- Born: June 3, 1927 Beijing, China
- Died: August 19, 2020 (aged 93) Honolulu, Hawaii, United States
- Education: Dartmouth College (BA), Western Reserve University (MD)
- Occupations: Pediatrician, child health advocate

= Calvin C.J. Sia =

Calvin C.J. Sia (born Calvin Chia Jung Sia; June 3, 1927 – August 19, 2020) was a primary care pediatrician from Hawaii who developed innovative programs to improve the quality of medical care for children in the United States and Asia. Two particular programs have been implemented across America: the Medical Home concept for primary care that has been promoted by the American Academy of Pediatrics and the federal Emergency Medical Services for Children program administered by the U.S. Department of Health and Human Services’ Health Resources and Services Administration, Maternal and Child Health Bureau. His Medical Home model for pediatric care and early childhood development began to take root in several Asian countries in 2003.

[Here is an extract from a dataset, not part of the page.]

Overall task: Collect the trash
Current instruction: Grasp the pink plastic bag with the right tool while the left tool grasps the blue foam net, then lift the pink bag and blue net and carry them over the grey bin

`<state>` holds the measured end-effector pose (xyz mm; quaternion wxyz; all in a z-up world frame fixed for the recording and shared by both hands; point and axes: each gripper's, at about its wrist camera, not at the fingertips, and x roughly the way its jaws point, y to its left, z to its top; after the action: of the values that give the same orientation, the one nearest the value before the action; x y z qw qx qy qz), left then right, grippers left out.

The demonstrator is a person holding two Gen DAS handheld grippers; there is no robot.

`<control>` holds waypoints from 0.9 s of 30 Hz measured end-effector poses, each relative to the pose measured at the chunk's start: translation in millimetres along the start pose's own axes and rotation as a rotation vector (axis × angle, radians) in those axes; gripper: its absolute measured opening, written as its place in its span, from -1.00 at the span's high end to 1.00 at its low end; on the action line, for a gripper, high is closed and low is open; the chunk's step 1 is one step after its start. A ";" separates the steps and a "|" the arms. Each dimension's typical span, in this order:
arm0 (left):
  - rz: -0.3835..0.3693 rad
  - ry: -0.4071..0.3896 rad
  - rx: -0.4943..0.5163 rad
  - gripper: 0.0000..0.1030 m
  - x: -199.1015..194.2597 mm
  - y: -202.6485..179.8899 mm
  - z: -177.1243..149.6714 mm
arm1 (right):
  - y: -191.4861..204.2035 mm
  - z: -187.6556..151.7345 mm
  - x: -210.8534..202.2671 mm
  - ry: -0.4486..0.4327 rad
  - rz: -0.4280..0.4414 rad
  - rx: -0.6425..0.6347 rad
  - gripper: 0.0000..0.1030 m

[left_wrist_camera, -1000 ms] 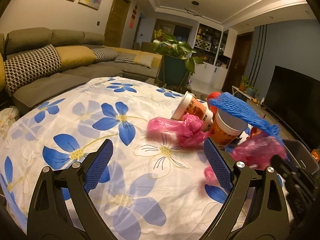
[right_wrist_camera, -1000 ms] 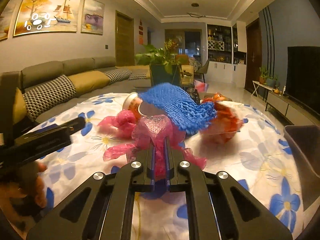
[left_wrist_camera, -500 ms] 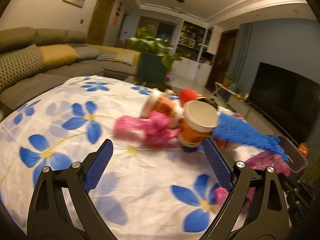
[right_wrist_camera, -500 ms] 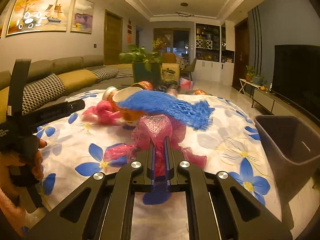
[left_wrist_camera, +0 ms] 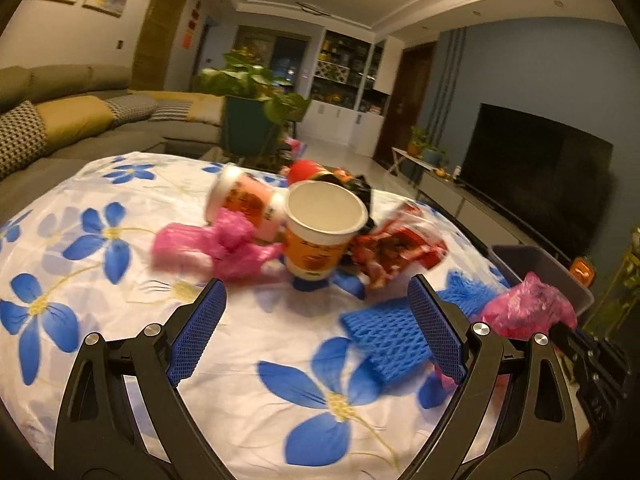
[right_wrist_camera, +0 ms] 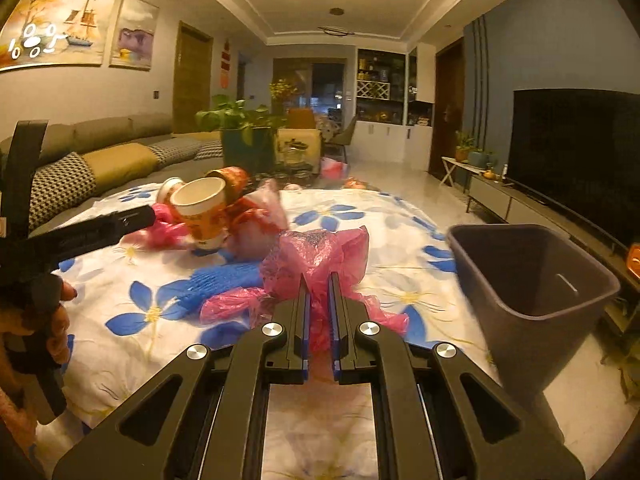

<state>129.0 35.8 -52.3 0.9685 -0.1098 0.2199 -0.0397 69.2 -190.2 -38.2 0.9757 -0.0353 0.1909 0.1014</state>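
With my right claw (right_wrist_camera: pixel 319 280) clamped on the crumpled pink bag (right_wrist_camera: pixel 320 256) short of the grey bin (right_wrist_camera: pixel 532 276) and my left claw (left_wrist_camera: pixel 316 316) spread empty, I risk the thin, trailing film slipping free onto the bench (right_wrist_camera: pixel 360 208).

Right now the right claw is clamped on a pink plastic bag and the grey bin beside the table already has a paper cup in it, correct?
Not quite. The right claw is clamped on the pink plastic bag, but the grey bin beside the table looks empty in the right wrist view. The paper cup stands on the flowered tablecloth.
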 end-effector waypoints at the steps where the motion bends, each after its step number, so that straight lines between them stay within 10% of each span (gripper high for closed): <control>1: -0.013 0.010 0.014 -0.75 2.8 -4.1 -1.7 | -3.4 0.2 -1.6 -0.005 -0.011 0.006 0.83; 14: -0.058 0.263 0.159 -0.57 78.6 -50.7 -21.1 | -34.0 0.7 -11.4 -0.043 -0.087 0.067 0.83; 22: -0.109 0.320 0.169 0.75 84.8 -51.9 -28.9 | -34.4 1.2 -9.9 -0.041 -0.087 0.075 0.83; 27: -0.129 0.271 0.175 0.88 66.4 -56.0 -30.9 | -35.4 1.3 -14.1 -0.051 -0.091 0.074 0.83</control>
<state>173.8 -33.0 -94.2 0.9313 -0.0324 0.3367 -0.1354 64.4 -227.3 -30.6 0.9845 -0.0054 0.1677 0.0508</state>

Sia also created the Hawaii Healthy Start Home Visiting Program to prevent child abuse and neglect and co-founded Hawaii's Zero to Three program and Healthy and Ready to Learn Center. The Hawaii Healthy Start program, which targets expecting and new parents who may be at risk of abusing or neglecting their children, became the model for the Healthy Families America home visiting program that the United States Department of Justice's Office of Justice Programs identified in 2010 as a "promising" approach to child abuse prevention. The Healthy and Ready to Learn Center was a three-year pilot project to initiate training and health delivery services in an integrated system of care, with pediatric residents and graduate students in social work and early childhood education working as a team.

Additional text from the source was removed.